[Qt-qml] "Screens"
henrik.hartz at nokia.com
henrik.hartz at nokia.com
Fri Jul 9 09:43:07 CEST 2010
Hi Jason,
On 8. juli 2010, at 23.02, ext Jason H wrote:
> I posted this to both interest and preview, since I didn't know about this list
> yet...
>
> First, I love the new designer tool for it... My only disappointment is I can't
> figure out how to do animation in anything other than the text editor.
We don't have a visual transition editor for Bauhaus. I'll leave it to the Bauhaus team to comment on this.
> Next, QML itself (and the viewer for it) is quite impressive. It is doing a
> better job than I am at minimizing CPU usage.
Glad to hear!
> Next, using the new 2.1 beta2 designer, I was not able to "import QtWebKit 1.0"
> what do I need to try the web view?
Do you get a specific error? Which platform are you running Qt on? Try running qmlviewer from the commandline, and ensure that all dependencies are correctly resolved so Qt and qmlviewer is able to load the plugin module.

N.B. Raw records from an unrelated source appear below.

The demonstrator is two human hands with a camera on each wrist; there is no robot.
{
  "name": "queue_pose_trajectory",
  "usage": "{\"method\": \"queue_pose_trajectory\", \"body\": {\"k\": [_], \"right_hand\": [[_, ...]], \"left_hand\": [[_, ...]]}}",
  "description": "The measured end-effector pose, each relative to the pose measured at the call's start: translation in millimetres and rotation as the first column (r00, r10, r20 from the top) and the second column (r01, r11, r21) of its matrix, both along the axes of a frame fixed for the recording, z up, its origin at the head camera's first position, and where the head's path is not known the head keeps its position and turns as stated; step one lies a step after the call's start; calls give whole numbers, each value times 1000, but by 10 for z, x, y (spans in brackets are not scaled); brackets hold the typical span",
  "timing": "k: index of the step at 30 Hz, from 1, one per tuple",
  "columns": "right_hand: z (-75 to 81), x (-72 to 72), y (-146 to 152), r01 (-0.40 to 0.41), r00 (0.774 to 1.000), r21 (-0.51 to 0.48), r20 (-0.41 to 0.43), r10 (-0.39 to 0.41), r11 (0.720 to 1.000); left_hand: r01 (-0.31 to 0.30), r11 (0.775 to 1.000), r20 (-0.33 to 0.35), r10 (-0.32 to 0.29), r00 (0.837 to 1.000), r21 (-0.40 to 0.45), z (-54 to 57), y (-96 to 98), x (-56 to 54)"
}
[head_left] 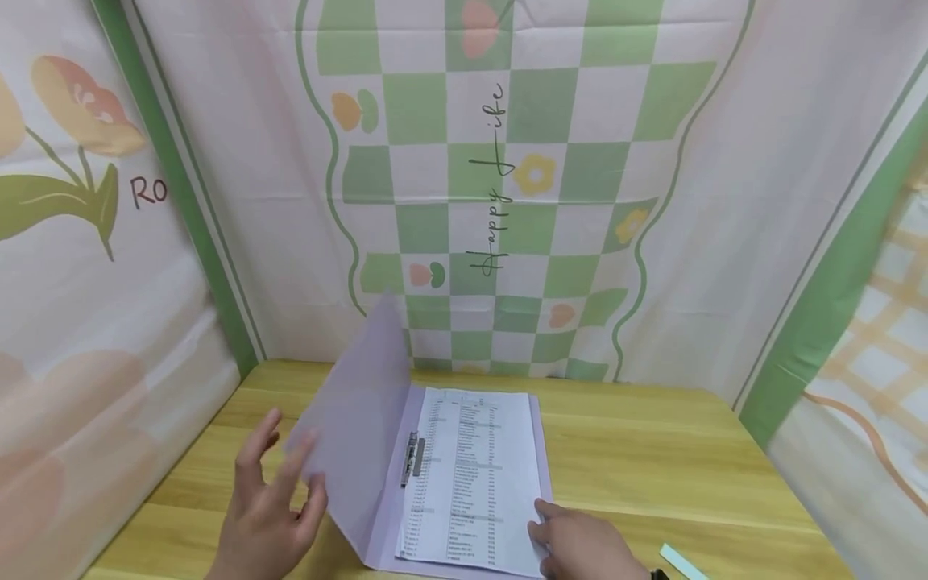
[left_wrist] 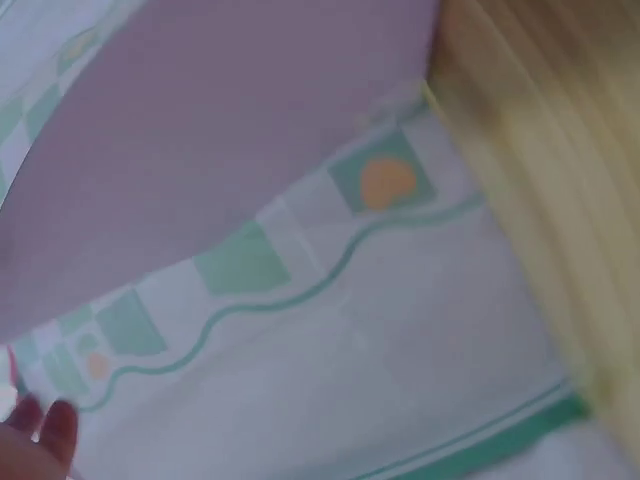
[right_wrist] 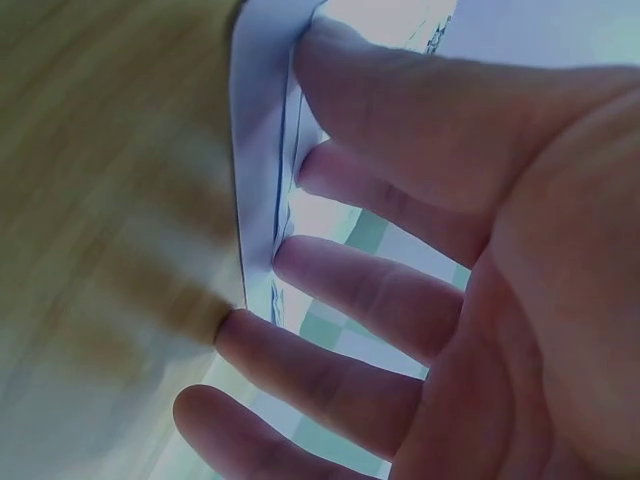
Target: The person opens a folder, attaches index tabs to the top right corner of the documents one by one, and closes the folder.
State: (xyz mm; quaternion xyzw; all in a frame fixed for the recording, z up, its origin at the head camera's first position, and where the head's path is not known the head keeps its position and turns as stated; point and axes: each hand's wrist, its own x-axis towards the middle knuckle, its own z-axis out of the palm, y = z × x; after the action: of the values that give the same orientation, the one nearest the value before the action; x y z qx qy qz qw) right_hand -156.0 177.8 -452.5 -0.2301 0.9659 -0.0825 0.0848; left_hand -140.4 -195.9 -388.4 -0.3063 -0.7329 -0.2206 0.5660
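Note:
A light purple clip folder (head_left: 373,556) lies on the table with its front cover (head_left: 358,435) raised on the left. Inside, a metal clip (head_left: 410,459) sits at the left edge of a stack of printed sheets (head_left: 474,475). My left hand (head_left: 264,507) is by the cover's outer side, fingers spread; whether a fingertip touches it I cannot tell. The cover (left_wrist: 220,140) fills much of the left wrist view. My right hand (head_left: 587,544) touches the lower right edge of the sheets and folder. In the right wrist view its extended fingers (right_wrist: 370,300) meet that edge.
A pale green strip (head_left: 681,561) lies on the wooden table (head_left: 638,459) right of my right hand. Patterned cloth (head_left: 507,201) hangs behind the table and along both sides.

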Motion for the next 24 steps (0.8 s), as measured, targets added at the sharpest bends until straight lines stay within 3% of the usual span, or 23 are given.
{"method": "queue_pose_trajectory", "body": {"k": [3,8,12,13,14,15,17,19,20,22,24], "right_hand": [[-9,-22,4,-51,998,20,-29,51,999],[-29,-42,31,-88,996,38,-31,89,995],[-36,-34,44,-87,996,41,-21,88,995],[-33,-28,45,-88,996,38,-25,89,995],[-31,-22,47,-85,996,33,-30,86,996],[-25,-19,46,-82,996,30,-32,83,996],[-17,-19,43,-74,997,28,-31,75,997],[-9,-22,34,-57,998,29,-24,57,998],[-7,-26,27,-45,999,29,-15,46,999],[-4,-34,13,-25,1000,30,0,25,999],[-3,-39,1,-11,1000,33,8,11,999]], "left_hand": [[-110,992,-89,103,991,-69,29,12,31],[-296,953,-106,288,952,-64,1,92,108],[-422,905,-78,418,905,-52,-29,142,155],[-456,887,-9,456,890,-76,-40,149,185],[-491,863,88,502,861,-121,-54,159,218],[-518,834,186,548,815,-191,-70,174,251],[-520,764,350,641,684,-382,-116,222,306],[-433,720,462,686,562,-543,-161,305,349],[-386,708,478,693,540,-591,-190,350,347],[-318,705,491,684,540,-634,-270,425,321],[-277,710,515,675,528,-647,-340,482,296]]}}
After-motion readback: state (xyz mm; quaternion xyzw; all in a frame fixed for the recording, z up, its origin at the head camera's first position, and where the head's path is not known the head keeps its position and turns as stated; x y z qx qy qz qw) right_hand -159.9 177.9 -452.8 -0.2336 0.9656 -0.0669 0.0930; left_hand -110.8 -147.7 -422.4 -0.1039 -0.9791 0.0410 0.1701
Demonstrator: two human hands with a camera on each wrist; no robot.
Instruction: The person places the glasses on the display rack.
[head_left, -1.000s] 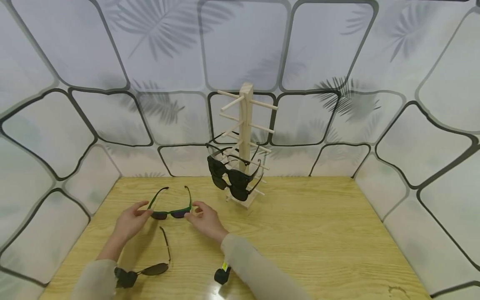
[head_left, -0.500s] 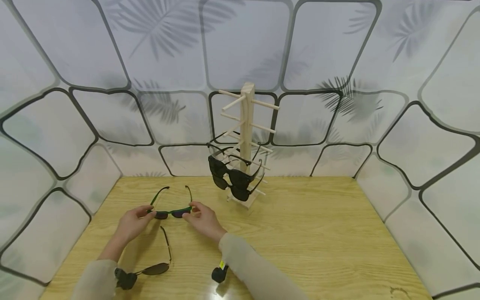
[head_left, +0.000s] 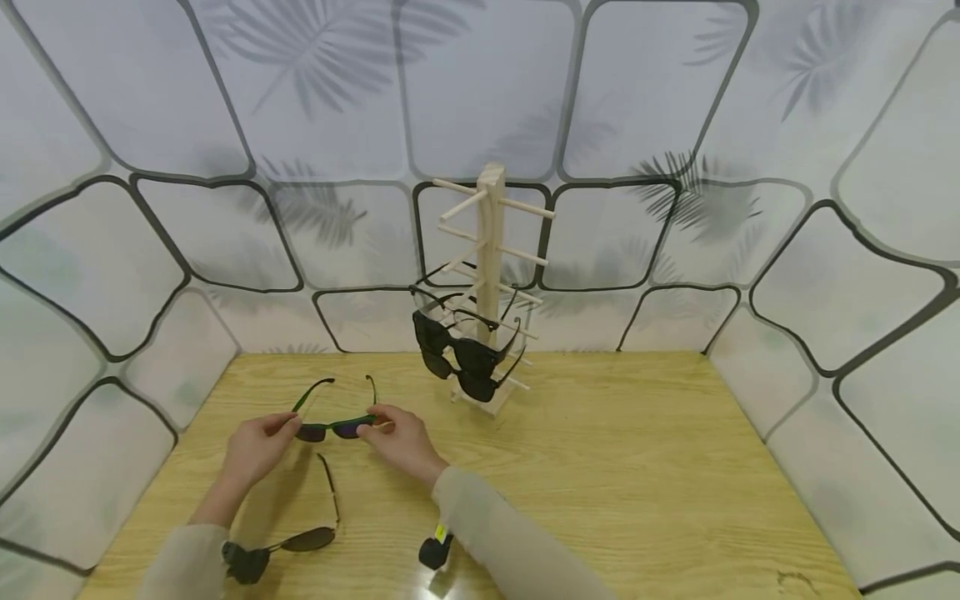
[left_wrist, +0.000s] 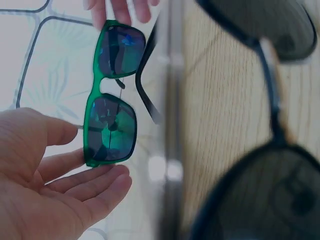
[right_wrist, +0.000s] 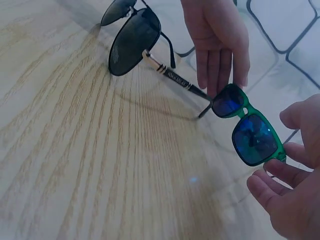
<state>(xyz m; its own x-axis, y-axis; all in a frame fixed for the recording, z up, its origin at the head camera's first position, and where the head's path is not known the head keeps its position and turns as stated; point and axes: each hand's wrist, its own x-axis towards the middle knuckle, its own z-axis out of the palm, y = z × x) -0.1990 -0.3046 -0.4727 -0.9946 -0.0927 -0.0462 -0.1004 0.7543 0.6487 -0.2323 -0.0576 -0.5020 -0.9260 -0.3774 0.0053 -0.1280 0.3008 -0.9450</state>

> Finally, I do have questions. Maybe you can point me into the right part of the
> documentation, or answer directly.
>
> I want to basically have an application that has multiple independent QML
> "screens". But here's the kicker, I want them generated at run-time based on
> dynamic data. I can generate the text for the screens easily enough. But if a
> runtime condition of the system is met, I need to stop the current screen and
> put up a new one.
>
> How can I do this?
>
> 1 Screen 1
> 2 Screen 2
> 3 Screen 3
> 4 Goto 1
>
> Sometime later, an alert condition happens say, low coolant/fuel level. I want
> to interrupt screen2 and put up screen LowLevelAlert Once this alert is
> acknowledged or the level is fixed, I want it to return to the normal cycle.
>
> I don't mind coding something in C++, or JS. But how could I do this?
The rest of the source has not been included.